**Exercise aim**
A full, exact copy of the listing is needed, with images omitted.

**Information supplied**
[Start of Attachment]

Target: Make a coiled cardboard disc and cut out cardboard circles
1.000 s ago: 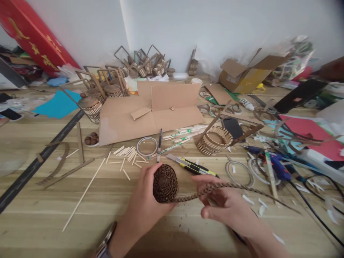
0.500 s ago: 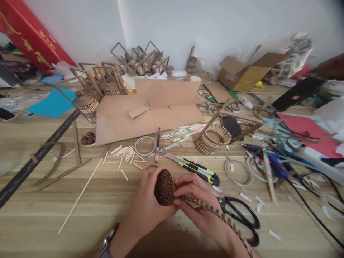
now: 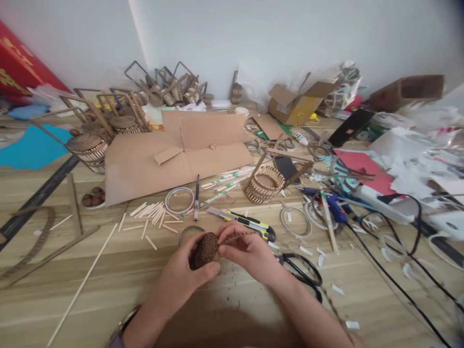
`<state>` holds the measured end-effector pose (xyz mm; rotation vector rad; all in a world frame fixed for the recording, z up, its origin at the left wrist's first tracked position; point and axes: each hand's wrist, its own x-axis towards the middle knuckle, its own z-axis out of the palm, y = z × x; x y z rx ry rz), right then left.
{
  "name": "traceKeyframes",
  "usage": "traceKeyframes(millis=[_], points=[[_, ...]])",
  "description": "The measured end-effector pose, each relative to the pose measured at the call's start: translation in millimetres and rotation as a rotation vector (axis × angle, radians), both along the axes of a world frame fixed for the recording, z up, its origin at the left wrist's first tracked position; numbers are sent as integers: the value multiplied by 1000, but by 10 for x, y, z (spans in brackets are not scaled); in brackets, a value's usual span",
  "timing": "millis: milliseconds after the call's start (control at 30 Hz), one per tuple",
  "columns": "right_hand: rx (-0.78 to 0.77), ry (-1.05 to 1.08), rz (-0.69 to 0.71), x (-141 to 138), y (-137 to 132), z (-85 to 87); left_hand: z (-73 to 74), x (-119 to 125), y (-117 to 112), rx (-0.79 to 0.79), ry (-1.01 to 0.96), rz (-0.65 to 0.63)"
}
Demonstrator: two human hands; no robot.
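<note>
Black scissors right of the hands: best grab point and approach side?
Probably the blades or pivot, from above. The scissors lie flat on the table, handle loops toward the right and near side. The right hand and its forearm cover the blade end for now, so only the loops are exposed; pinch a loop from the right, clear of the black cable.

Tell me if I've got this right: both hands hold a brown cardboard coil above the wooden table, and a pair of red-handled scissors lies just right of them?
Nearly. In the head view both hands, left and right, do hold the cardboard coil, but the scissors beside them have black handles, not red.
</note>
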<state>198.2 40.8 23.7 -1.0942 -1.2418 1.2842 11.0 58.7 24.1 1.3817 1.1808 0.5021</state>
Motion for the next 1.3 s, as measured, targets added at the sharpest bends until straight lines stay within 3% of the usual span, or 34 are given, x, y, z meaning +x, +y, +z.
traceKeyframes(millis=[233, 367, 433, 600, 900, 1100, 1300], points=[[55, -78, -340, 259, -29, -29, 7, -107, 95, 271, 325, 187], [31, -208, -544, 438, -30, -57, 48, -223, 151, 338, 483, 170], [23, -315, -577, 497, -18, -34, 85, -282, 164, 360, 566, 127], [95, -651, -448, 532, 16, -33, 228, -365, 162, 399, 795, 27], [228, -1125, -182, 348, -19, -262, 428, -333, 112, 552, 1176, -51], [372, -1343, -197, 96, -29, -153, 465, -181, 36, 681, 1271, -41], [539, -1326, -239, -232, -26, -74, 407, -51, -66, 978, 1174, 137]])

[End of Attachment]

**Task answer**
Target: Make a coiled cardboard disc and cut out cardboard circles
1.000 s ago: 
0.500 s ago: 
now: 
`<state>` holds the measured end-effector pose (xyz mm; rotation vector rad; all in a world frame fixed for the recording, z up, its origin at the left wrist's first tracked position; point and axes: each hand's wrist, its own x-axis towards the middle knuckle, its own z-axis out of the palm, y = z × x; x y z rx ry rz), right then left.
{
  "name": "traceKeyframes",
  "usage": "traceKeyframes(millis=[_], points=[[_, ...]])",
  "description": "The measured end-effector pose, each relative to the pose measured at the call's start: translation in millimetres and rotation as a rotation vector (axis × angle, radians), both along the axes of a world frame fixed for the recording, z up, its origin at the left wrist's first tracked position; numbers are sent as integers: the value multiplied by 1000, but by 10 for x, y, z (spans in brackets are not scaled); in brackets, a value's usual span",
  "timing": "millis: milliseconds after the call's start (control at 30 Hz), one per tuple",
  "columns": "right_hand: rx (-0.78 to 0.77), ry (-1.05 to 1.08), rz (-0.69 to 0.71), x (-141 to 138), y (-137 to 132), z (-85 to 87); left_hand: z (-73 to 74), x (-119 to 125), y (-117 to 112), rx (-0.79 to 0.79), ry (-1.01 to 0.96), rz (-0.65 to 0.63)"
}
Demonstrator: two human hands; no robot.
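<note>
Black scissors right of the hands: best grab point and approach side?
Probably the blades or pivot, from above. The scissors lie flat on the table, handle loops toward the right and near side. The right hand and its forearm cover the blade end for now, so only the loops are exposed; pinch a loop from the right, clear of the black cable.

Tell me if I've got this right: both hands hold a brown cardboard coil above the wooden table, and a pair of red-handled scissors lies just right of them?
Nearly. In the head view both hands, left and right, do hold the cardboard coil, but the scissors beside them have black handles, not red.
</note>
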<state>198.2 40.8 23.7 -1.0942 -1.2418 1.2842 11.0 58.7 24.1 1.3817 1.1808 0.5021</state>
Motion for the next 1.3 s, as measured, targets added at the sharpest bends until straight lines stay within 3% of the usual span, or 34 are given, x, y, z meaning +x, +y, +z.
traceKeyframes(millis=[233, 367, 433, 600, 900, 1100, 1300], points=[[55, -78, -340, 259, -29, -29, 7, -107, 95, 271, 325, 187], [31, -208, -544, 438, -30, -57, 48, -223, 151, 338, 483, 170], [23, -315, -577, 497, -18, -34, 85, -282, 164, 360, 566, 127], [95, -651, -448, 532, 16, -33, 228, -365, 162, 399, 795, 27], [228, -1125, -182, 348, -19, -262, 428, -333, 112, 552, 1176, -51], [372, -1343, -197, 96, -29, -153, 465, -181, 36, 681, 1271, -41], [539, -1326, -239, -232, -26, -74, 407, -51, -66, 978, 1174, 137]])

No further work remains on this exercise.